## Exercise brief:
Could you copy, exactly as written, every line from the first line of the records through the one containing "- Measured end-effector"?
--------------------------------
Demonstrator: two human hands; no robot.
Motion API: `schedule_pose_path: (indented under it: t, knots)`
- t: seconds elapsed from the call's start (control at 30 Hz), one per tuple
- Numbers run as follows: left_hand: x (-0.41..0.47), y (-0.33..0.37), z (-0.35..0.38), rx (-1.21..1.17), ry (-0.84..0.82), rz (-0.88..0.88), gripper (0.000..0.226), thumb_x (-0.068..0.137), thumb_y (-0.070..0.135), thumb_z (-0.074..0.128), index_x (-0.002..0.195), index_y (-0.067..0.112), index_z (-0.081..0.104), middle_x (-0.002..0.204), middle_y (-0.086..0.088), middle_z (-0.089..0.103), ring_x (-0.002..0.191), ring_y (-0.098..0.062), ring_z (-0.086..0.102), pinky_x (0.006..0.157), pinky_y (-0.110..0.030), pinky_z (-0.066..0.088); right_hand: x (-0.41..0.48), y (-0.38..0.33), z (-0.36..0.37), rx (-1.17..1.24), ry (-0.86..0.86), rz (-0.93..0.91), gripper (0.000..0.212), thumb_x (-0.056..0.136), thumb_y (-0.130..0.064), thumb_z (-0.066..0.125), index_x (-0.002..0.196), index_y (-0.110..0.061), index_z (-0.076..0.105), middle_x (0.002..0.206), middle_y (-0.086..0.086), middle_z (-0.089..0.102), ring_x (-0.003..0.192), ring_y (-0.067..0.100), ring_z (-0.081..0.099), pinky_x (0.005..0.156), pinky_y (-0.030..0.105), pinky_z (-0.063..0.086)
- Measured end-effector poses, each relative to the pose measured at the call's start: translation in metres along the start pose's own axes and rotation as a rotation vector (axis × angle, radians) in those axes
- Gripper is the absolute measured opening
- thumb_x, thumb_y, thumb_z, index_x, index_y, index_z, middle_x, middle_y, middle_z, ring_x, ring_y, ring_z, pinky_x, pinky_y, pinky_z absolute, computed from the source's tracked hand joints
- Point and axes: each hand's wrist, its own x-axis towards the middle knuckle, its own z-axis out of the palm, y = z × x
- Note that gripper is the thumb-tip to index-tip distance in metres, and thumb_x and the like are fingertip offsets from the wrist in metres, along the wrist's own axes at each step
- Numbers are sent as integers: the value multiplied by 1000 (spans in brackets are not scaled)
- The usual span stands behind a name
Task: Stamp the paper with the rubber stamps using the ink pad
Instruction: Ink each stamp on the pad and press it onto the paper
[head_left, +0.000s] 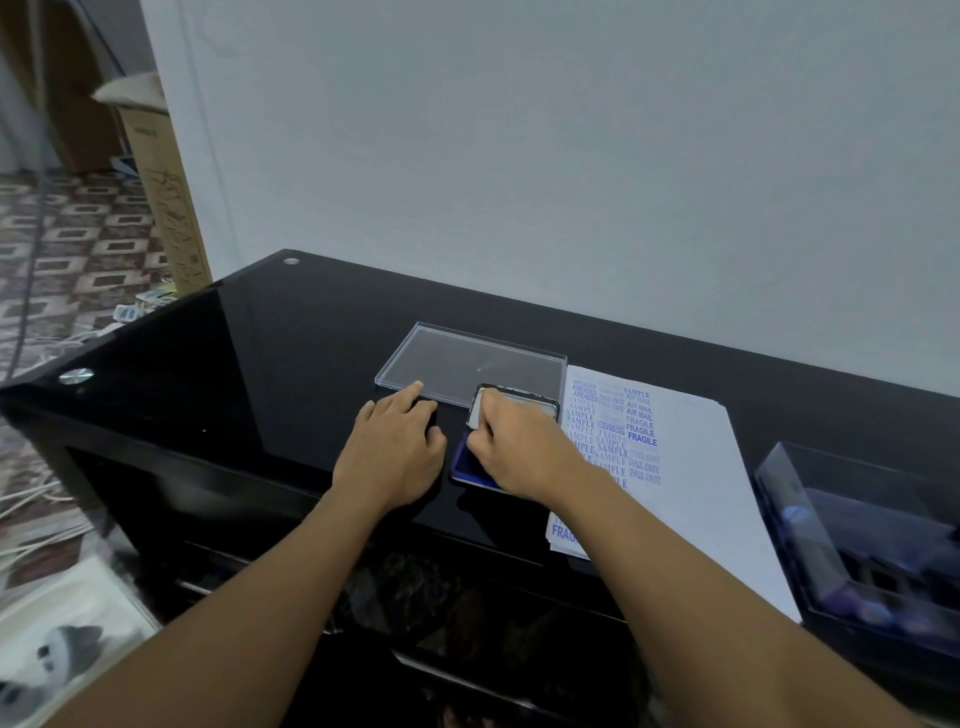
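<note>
While the blue rectangular ink pad (470, 462) is steadied on the glossy black table (270, 364) by the flat, released left hand (397, 447), a stamp, mostly hidden, is gripped in the right hand (511, 447); the crowded white paper (691, 447) could be smudged by over-inking.

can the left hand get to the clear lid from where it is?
Probably yes. The left hand lies on the table with its index fingertip right at the near edge of the clear lid. Nothing stands between them; the ink pad and right hand sit off to the right.
</note>
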Motion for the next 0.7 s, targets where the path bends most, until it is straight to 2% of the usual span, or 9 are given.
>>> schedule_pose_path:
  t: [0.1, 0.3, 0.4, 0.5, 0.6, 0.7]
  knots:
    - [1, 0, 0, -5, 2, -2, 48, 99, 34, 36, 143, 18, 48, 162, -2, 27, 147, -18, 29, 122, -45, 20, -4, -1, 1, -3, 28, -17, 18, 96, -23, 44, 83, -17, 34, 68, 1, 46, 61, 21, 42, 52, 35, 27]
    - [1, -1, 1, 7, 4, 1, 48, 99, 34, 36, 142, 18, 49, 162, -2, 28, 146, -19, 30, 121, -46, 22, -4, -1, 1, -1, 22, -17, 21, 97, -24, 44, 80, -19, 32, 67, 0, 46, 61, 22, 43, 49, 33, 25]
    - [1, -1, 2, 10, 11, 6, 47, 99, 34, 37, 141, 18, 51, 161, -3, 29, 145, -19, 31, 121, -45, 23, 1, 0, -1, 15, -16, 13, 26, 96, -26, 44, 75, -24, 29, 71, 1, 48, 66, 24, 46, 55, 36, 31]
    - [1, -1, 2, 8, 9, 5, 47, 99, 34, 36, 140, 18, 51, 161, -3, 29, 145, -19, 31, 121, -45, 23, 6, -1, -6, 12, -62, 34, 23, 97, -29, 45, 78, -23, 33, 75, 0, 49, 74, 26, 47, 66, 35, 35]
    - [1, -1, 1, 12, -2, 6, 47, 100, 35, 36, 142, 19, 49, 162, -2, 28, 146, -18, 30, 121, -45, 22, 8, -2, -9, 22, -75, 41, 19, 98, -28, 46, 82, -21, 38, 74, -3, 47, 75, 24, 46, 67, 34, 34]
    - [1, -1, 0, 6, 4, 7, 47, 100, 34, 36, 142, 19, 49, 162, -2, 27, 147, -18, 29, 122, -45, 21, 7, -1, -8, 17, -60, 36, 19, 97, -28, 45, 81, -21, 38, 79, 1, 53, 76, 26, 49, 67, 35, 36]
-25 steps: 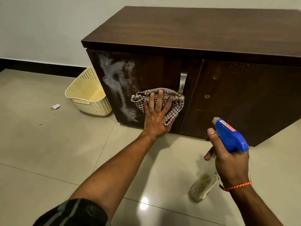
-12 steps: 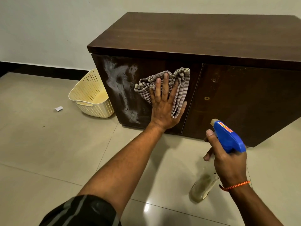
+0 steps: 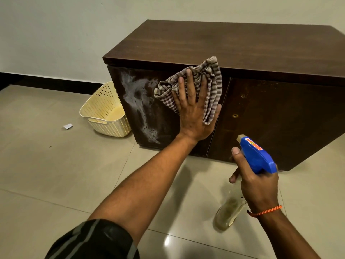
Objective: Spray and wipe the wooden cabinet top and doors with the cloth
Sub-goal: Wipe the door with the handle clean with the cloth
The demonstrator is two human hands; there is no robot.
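Crumpled checked cloth [image 3: 211, 85] slid higher, left hand [image 3: 194, 118] fingers [image 3: 190, 86] flat, right hand [image 3: 257, 189] gripping sprayer [image 3: 258, 158]

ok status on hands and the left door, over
Left hand flat, pressing cloth on left door. Right hand grips spray bottle. Foam streak left of cloth, not yet wiped. Basket beside cabinet, off the door.
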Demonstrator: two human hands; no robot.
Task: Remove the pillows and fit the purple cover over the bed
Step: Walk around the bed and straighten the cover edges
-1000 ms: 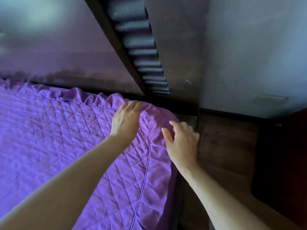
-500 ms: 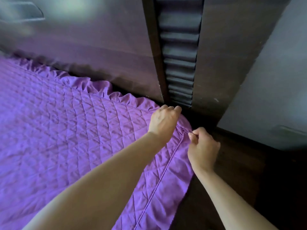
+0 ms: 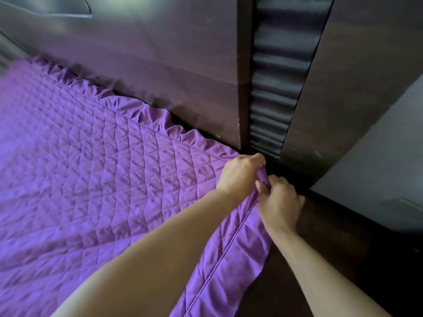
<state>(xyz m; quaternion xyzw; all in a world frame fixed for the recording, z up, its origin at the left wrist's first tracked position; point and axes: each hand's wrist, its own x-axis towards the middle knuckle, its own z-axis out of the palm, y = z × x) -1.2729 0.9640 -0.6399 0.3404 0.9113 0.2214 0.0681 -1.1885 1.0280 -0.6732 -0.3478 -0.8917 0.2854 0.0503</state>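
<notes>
My left hand (image 3: 240, 175) and right hand (image 3: 280, 202) both pinch the corner of the purple cover (image 3: 103, 179), spread over the bed at the left of the frame, and if I tug too hard, the corner might pop off or the frill bunch up by the headboard (image 3: 160, 76).

bed cover (image 3: 91, 179): spread flat, far edge against the headboard (image 3: 160, 76)
padded strip (image 3: 274, 88): right of headboard, behind cover's corner
left hand (image 3: 240, 177), right hand (image 3: 280, 202): side by side on that corner
wall (image 3: 377, 156): far right
</notes>
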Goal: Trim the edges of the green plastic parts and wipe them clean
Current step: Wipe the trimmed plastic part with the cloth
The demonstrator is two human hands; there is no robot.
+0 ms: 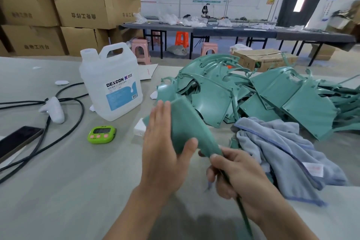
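Observation:
I hold one curved green plastic part (185,124) up over the table in front of me. My left hand (163,146) lies flat against its left face, fingers straight, thumb pressed on the front. My right hand (233,173) grips the part's narrow lower end, fingers curled round it; a thin green strip runs down from this fist. A heap of green plastic parts (253,91) lies behind on the right. A blue-grey cloth (276,148) is crumpled just right of my hands.
A white DEXCON liquid jug (111,82) stands at left centre. Nearby lie a green timer (101,134), a white controller (53,109), black cables (64,138), a dark phone (17,140) and a small white box (139,128). Cardboard boxes (68,9) are stacked behind.

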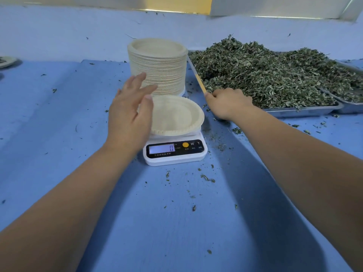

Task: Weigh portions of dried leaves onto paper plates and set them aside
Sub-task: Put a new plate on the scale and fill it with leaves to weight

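An empty paper plate [176, 114] sits on a small white digital scale [174, 152] whose display reads 0. My left hand [129, 110] is spread open at the plate's left rim, fingers straight, thumb over the edge. Behind it stands a tall stack of paper plates [157, 71]. To the right, a heap of dried green leaves [265, 75] fills a metal tray [300, 110]. My right hand [227, 104] is at the tray's near left corner, its fingers curled down into the leaves and their tips hidden.
A second metal tray [351, 107] with leaves adjoins the first on the far right. A plate with leaves [6, 61] lies at the far left edge. Leaf crumbs are scattered over the blue table [59, 114].
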Demonstrator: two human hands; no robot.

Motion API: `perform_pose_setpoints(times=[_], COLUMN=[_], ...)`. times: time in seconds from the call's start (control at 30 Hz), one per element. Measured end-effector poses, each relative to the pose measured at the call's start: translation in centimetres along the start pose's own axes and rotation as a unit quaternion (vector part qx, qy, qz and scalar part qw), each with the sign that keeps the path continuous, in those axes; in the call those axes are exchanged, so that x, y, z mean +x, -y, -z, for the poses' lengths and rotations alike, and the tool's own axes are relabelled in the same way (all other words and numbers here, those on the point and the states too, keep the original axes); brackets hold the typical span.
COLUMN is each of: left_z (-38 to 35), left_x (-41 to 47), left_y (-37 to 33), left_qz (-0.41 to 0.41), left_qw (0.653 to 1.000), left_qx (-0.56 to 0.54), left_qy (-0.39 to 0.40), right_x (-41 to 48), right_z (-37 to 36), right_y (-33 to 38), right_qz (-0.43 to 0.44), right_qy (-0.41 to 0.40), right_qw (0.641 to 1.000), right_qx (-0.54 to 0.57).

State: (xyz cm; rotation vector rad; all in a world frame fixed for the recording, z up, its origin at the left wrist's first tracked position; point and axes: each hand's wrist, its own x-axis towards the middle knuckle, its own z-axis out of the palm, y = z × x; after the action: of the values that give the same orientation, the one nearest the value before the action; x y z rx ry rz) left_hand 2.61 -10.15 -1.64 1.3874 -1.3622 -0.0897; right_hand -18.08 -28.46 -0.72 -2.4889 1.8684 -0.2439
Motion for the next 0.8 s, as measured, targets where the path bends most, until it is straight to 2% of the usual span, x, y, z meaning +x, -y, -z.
perform_pose_setpoints(times=[0.13,0.27,0.47,0.7,0.8], left_z=[0.4,0.7,0.7,0.5,0.4], left_x=[0.7,1.4,1.6,1.6,1.4], left_y=[1.6,2.8,3.4,3.9,4.0], left_qz=[0.186,0.285,0.301,0.288,0.279], left_qw=[0.977,0.945,0.939,0.938,0.940], left_qx=[-0.086,-0.132,-0.130,-0.153,-0.155], left_qy=[-0.062,-0.094,-0.106,-0.115,-0.119], right_x=[-0.2,-0.7,-1.7,0.9,2.0], right_z=[0.1,0.2,-0.6,0.6,1.3], right_y=[-0.1,-0.1,-0.5,-0.5,-1.1], right_qz=[0.018,0.038,0.064,0.046,0.030], right_qy=[0.060,0.047,-0.057,-0.005,-0.043], right_qw=[0.998,0.998,0.996,0.995,0.989], right_qx=[0.015,-0.016,0.000,0.088,0.139])
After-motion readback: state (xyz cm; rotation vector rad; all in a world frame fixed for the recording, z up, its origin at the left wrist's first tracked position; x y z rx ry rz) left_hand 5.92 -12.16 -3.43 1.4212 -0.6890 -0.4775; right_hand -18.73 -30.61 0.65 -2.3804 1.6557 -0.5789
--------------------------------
## Output for this exercise:
Demonstrator: two human hands; no robot.
Motion API: `schedule_pose_path: (indented under it: t, knots)`
- t: seconds elapsed from the call's start (control at 30 Hz), one per tuple
- Numbers run as follows: left_hand: x (-0.41..0.47), y (-0.33..0.37), z (-0.35..0.38), rx (-1.21..1.17), ry (-0.84..0.82), rz (-0.88..0.88), gripper (0.000..0.226), thumb_x (-0.068..0.137), thumb_y (-0.070..0.135), thumb_z (-0.074..0.128), index_x (-0.002..0.195), index_y (-0.067..0.112), index_z (-0.081..0.104), middle_x (-0.002..0.204), middle_y (-0.086..0.088), middle_z (-0.089..0.103), ring_x (-0.002..0.191), ring_y (-0.098..0.062), ring_z (-0.086..0.102), pinky_x (0.006..0.157), pinky_y (-0.110..0.030), pinky_z (-0.066..0.088); right_hand: x (-0.41..0.48), y (-0.38..0.33), z (-0.36..0.37), rx (-1.17..1.24), ry (-0.86..0.86), rz (-0.93..0.91), gripper (0.000..0.212), thumb_x (-0.056..0.136), thumb_y (-0.130..0.064), thumb_z (-0.066..0.125), index_x (-0.002..0.196), index_y (-0.110..0.061), index_z (-0.076..0.105), middle_x (0.002..0.206), middle_y (-0.086..0.086), middle_z (-0.089..0.102), ring_x (-0.003..0.192), ring_y (-0.067..0.100), ring_z (-0.081..0.099), pinky_x (0.005..0.156), pinky_y (-0.030..0.105), pinky_z (-0.063..0.086)
- Measured end-effector poses, each relative to the pose measured at the call's start: translation in metres along the start pose's own axes and rotation as a rotation vector (axis × angle, radians) in those axes

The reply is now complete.